Queste azioni, infatti, sono carenti di pietas, di compartecipazione, ovvero di interesse vero per la collettività; esse, spesso, sono radicate nel pre-giudizio ideologico che ha la pretesa di assolutizzare la sua parzialità riducendo forzosamente la complessità del reale ad un suo comodo progetto lineare. L’ideologia, spesso, tacita la legge naturale riducendola a mero preconcetto e la trascura anche nella formulazione del diritto positivo, rendendo, così, la stessa norma destinata a governare la realtà non solutiva della domanda che sortisce dalla complessità del reale. Noi, invece, siamo convinti che solo il rispetto della legge naturale genera soluzioni che soddisfino contemporaneamente il bene del singolo e della collettività. Il bene comune si esprime tramite il talento di ciascuno non solo nell’interesse proprio, ma avendo cura dell’interesse degli altri, esso è attento agli effetti che produce ed è pronto a rendere eque che le condizioni che genera. 
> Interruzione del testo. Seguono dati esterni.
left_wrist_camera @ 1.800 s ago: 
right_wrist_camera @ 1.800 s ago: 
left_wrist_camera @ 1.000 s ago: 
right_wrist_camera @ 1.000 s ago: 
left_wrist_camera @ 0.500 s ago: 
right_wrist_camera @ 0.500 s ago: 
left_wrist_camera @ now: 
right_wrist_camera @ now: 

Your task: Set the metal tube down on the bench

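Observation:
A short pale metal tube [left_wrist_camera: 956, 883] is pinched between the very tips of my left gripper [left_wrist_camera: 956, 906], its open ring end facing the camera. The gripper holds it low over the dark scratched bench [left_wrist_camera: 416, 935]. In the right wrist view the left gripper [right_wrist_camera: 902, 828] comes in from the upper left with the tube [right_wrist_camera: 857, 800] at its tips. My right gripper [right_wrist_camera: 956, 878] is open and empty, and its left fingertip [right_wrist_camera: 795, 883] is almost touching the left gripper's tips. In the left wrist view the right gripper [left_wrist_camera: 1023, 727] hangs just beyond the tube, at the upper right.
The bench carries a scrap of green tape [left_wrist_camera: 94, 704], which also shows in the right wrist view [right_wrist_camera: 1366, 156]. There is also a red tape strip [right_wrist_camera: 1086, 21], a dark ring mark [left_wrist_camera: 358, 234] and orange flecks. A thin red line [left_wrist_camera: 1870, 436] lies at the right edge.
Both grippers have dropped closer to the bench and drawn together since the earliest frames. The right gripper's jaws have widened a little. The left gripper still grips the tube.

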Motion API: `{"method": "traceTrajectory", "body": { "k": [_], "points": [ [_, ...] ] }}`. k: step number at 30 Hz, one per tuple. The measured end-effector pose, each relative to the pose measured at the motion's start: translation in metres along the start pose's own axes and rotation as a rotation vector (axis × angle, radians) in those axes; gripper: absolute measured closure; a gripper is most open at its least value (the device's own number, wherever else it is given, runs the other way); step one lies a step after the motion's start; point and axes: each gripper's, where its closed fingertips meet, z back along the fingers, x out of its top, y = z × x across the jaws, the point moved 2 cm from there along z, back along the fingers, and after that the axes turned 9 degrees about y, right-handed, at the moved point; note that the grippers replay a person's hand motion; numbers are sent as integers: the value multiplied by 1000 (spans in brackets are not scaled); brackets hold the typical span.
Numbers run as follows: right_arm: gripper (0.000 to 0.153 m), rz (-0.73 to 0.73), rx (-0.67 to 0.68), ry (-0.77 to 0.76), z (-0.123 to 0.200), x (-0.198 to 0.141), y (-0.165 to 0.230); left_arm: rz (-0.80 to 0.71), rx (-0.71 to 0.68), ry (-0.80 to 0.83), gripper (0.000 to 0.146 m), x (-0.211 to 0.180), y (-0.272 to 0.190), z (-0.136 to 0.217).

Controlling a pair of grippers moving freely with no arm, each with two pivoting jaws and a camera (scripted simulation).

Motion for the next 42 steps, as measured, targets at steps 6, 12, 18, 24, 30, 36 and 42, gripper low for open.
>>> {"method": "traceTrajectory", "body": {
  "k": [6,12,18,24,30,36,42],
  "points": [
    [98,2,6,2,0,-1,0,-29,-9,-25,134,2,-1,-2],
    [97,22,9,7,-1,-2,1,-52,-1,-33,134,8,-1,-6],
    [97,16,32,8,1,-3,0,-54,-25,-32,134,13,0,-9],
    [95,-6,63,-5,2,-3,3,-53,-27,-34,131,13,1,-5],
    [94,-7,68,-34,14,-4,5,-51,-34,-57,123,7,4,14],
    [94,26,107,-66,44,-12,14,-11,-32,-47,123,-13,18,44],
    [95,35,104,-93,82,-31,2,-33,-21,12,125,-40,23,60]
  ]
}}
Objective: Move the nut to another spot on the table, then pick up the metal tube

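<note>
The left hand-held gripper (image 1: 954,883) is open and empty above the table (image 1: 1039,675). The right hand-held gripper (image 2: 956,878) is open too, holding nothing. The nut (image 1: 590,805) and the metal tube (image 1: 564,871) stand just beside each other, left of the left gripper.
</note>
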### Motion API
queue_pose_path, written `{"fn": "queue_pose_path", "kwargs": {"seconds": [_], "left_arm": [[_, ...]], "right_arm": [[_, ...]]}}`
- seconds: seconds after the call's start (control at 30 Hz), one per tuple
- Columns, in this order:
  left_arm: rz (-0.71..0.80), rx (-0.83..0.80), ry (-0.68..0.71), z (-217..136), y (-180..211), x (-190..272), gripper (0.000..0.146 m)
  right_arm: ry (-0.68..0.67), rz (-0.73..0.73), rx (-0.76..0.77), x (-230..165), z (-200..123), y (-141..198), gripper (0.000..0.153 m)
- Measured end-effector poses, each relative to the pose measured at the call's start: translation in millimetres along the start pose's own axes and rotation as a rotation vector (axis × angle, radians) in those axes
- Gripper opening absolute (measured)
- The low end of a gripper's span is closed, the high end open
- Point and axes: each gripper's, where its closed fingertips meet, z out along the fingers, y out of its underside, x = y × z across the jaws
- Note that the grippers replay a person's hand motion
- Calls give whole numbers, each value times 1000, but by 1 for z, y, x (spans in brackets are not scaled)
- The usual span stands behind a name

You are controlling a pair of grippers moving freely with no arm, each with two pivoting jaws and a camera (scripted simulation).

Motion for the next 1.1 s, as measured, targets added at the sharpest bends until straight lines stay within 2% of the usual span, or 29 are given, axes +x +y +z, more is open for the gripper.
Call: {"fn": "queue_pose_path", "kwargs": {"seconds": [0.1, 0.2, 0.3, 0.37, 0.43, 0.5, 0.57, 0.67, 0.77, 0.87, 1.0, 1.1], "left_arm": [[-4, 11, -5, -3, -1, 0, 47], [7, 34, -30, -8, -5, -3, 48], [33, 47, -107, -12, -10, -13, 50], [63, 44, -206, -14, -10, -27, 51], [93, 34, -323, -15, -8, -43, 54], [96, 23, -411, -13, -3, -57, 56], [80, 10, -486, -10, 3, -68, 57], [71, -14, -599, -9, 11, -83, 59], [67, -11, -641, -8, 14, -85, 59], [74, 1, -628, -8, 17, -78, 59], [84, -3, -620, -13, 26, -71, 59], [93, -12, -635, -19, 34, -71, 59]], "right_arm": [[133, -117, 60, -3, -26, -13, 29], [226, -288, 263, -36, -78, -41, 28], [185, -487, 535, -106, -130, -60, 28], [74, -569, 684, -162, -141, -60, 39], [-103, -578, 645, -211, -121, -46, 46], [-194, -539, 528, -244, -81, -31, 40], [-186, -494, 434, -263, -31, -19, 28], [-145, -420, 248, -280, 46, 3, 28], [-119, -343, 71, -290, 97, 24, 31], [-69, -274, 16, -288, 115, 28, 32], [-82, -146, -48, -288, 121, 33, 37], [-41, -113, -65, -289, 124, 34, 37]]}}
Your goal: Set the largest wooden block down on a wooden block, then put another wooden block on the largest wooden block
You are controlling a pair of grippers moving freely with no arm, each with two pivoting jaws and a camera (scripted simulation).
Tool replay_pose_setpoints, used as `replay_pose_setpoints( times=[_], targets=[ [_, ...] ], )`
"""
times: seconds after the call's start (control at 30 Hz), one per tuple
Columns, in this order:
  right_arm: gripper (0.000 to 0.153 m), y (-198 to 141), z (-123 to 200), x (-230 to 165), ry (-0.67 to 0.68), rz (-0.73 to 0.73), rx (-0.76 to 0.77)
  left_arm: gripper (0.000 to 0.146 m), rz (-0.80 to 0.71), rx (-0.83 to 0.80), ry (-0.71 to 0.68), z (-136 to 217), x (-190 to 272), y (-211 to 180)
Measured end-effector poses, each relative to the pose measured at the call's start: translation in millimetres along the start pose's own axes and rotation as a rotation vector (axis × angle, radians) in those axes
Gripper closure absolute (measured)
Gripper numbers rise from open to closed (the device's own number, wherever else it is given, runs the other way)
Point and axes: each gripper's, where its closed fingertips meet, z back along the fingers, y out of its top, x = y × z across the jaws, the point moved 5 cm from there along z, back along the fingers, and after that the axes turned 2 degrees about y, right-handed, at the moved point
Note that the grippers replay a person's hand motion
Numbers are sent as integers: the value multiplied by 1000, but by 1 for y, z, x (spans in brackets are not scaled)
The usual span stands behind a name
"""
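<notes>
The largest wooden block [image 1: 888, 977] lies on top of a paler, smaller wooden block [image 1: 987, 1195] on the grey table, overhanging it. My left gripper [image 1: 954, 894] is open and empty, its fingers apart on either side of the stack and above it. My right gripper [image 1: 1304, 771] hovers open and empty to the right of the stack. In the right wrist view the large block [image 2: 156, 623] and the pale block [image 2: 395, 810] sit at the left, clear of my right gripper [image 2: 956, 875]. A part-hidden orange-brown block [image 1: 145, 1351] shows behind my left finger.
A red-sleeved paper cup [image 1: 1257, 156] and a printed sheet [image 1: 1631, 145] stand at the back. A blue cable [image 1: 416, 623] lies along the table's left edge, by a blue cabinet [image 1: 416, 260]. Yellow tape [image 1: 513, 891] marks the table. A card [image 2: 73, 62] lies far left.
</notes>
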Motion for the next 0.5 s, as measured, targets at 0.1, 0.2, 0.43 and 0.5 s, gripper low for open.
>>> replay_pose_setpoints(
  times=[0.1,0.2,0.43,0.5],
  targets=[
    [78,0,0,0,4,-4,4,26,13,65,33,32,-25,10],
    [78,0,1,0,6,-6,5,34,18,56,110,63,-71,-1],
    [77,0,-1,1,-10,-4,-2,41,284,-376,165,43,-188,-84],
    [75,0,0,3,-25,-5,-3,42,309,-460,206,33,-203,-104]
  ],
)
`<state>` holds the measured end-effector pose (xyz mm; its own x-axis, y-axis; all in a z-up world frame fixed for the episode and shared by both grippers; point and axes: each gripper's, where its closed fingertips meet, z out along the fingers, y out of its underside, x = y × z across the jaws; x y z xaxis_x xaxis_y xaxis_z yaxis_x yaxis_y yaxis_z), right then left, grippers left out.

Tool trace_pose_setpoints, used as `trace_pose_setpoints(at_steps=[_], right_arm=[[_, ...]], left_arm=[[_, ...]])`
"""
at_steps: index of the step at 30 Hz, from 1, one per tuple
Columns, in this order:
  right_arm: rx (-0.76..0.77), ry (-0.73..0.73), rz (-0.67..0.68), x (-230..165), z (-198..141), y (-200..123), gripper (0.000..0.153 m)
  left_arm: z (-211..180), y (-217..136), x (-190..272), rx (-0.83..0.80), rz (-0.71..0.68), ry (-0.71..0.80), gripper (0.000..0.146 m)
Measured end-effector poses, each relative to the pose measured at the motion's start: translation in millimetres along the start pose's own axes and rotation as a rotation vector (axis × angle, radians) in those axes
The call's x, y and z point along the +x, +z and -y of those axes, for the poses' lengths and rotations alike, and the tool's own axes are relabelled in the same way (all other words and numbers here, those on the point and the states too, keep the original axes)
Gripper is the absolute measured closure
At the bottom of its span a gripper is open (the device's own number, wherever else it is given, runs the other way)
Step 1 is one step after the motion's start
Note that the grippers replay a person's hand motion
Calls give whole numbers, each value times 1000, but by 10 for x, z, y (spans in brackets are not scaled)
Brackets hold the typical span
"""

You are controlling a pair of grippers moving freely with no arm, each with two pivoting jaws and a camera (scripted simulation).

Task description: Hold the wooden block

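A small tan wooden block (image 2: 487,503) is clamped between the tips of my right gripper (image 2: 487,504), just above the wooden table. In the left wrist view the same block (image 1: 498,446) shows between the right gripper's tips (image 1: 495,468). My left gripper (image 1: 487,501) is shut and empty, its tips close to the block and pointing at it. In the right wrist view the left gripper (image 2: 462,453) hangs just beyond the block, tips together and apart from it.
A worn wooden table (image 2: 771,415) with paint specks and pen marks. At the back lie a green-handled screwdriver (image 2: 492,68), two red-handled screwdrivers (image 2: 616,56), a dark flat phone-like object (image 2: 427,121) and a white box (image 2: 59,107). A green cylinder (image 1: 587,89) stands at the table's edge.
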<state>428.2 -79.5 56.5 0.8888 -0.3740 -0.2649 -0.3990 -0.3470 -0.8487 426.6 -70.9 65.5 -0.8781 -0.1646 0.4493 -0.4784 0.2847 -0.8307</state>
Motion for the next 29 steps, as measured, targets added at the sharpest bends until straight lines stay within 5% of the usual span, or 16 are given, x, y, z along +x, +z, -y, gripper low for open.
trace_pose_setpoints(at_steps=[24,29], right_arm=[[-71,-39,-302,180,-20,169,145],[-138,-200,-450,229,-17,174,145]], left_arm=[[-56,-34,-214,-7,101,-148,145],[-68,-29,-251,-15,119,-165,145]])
Nella Prima lettera ai Corinzi si legge: “A ciascuno è data una manifestazione particolare dello Spirito per il bene comune”. Il che sottolinea che “ciò che è mio” trova la sua verità ultima e piena, quando viene utilizzato avendo cura della destinazione universale dei beni per il quale la proprietà non è un fine bensì un mezzo. Dal che sortisce che il bene comune non “è ricercato per se stesso, ma per le persone che fanno parte della comunità sociale e che solo in essa possono realmente e più eticamente conseguire il loro bene” (Caritas in veritate,7). Il bene comune è di tutti e di ciascuno, ma, in ogni caso, resta comune l’impegno di soluzione. Questo è talmente vero che se il fondamento di ciascuna azione sociale non fosse il bene comune, allora sarebbe potenzialmente foriera di ingiustizia e solleciterebbe le diversità tra gli uomini e gli aggregati. Il non postulare il bene comune è foriero di ogni tornaconto e prevaricazione.

Quando la libertà è condizionata dal tornaconto e, quindi, dall’assenza di attenzione (apertura) verso l’altro, allora si origina disuguaglianza, si crea ingiustizia e si incunea la separazione sociale, in quanto prevale “un attaccamento a se stesso per non dire un ripiegamento su di sé finanziario ed economico che implica al tempo stesso errore intellettuale e una deviazione bassa e immorale dei sentimenti e della volontà” (Pio XII).